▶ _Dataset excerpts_
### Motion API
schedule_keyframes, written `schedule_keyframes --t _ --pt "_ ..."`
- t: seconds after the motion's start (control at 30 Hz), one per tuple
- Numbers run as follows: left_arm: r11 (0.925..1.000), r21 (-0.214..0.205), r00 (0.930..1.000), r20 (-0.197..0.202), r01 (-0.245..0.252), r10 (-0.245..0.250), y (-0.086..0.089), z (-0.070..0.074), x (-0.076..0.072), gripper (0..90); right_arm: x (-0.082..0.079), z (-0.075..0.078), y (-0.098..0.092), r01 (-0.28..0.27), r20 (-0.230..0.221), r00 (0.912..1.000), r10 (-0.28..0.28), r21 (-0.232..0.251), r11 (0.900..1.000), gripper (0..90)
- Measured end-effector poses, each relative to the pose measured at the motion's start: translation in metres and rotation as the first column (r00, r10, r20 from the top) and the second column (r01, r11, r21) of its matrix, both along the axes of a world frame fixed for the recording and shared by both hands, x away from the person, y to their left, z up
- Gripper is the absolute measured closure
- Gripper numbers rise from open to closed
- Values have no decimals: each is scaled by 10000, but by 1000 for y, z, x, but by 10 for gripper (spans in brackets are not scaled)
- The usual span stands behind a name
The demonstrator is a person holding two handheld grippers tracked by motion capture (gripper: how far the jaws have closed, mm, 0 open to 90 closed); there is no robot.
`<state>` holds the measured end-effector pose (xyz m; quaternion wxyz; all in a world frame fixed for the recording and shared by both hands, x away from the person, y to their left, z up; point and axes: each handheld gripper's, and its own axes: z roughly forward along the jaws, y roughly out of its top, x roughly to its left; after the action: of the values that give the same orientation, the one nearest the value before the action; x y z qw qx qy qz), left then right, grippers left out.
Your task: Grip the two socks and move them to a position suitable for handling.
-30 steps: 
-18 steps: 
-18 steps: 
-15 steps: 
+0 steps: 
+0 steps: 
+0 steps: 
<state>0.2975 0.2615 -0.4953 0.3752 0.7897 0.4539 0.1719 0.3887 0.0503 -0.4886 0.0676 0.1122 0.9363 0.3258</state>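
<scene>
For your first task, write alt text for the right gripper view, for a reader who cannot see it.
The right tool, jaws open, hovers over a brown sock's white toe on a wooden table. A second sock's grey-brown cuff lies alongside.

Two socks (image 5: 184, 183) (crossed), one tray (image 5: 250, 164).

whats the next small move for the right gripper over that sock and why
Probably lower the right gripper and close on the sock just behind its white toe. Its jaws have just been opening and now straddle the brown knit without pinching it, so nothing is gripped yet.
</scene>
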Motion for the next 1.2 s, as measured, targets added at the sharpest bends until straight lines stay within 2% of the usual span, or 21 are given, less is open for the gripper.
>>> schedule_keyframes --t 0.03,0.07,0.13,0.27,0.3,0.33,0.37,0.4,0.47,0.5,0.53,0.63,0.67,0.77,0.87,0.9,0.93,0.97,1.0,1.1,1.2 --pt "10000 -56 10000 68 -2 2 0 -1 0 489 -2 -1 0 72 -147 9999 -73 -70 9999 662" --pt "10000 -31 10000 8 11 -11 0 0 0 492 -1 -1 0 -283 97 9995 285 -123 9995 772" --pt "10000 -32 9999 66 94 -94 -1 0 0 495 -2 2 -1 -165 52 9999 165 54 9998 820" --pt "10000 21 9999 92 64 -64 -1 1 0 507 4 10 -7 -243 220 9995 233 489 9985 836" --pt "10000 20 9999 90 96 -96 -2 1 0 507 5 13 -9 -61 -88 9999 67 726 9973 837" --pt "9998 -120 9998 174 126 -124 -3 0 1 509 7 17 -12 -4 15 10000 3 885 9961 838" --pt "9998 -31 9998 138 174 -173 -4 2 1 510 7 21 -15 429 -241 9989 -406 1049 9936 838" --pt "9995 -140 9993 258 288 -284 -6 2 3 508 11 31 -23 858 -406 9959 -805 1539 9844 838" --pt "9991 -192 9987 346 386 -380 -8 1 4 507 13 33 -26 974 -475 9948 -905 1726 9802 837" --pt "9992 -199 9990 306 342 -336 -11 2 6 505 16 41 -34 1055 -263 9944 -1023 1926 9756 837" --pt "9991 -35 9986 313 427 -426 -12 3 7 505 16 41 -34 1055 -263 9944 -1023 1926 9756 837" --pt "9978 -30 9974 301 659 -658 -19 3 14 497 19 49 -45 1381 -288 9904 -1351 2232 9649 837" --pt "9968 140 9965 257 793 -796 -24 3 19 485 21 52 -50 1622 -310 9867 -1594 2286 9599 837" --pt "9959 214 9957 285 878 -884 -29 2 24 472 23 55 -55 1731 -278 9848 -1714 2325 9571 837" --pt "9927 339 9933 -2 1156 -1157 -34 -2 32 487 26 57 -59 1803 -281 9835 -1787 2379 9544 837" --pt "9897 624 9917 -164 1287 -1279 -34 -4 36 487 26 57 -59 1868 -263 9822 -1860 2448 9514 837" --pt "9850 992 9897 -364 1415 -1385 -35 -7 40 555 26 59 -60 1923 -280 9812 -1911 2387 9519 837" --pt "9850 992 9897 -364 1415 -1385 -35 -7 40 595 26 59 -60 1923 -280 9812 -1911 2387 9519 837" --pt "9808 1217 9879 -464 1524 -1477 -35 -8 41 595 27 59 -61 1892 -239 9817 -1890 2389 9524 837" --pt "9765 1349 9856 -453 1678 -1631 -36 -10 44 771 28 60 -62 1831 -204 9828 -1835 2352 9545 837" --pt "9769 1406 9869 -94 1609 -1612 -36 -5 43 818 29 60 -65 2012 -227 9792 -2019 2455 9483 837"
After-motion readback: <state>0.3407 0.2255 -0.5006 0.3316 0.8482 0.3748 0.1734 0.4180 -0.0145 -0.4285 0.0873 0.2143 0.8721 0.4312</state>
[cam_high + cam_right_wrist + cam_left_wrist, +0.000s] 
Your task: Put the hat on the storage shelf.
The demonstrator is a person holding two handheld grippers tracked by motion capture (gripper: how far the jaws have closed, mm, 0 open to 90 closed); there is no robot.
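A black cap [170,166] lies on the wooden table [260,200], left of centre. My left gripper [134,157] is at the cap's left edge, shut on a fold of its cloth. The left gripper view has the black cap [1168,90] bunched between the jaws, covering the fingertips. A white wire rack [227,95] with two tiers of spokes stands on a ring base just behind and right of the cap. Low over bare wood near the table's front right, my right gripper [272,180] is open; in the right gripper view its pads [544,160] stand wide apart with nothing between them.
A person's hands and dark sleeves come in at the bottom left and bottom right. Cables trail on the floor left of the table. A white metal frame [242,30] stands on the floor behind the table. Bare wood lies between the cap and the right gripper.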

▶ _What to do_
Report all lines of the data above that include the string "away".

▶ _Answer_
- Measured end-effector poses, each relative to the pose measured at the motion's start: translation in metres and rotation as the first column (r00, r10, r20 from the top) and the second column (r01, r11, r21) of its matrix, both along the axes of a world frame fixed for the recording and shared by both hands, x away from the person, y to their left, z up
`<state>` holds the measured end-effector pose (xyz m; quaternion wxyz; all in a world frame fixed for the recording and shared by both hands, x away from the person, y to their left, z up; point and axes: each handheld gripper's, and its own axes: z roughly forward along the jaws, y roughly out of its top, x roughly to its left; after the action: of the values that give the same orientation, the one nearest the value before the action; x y z qw qx qy qz), left then right, grippers left out.

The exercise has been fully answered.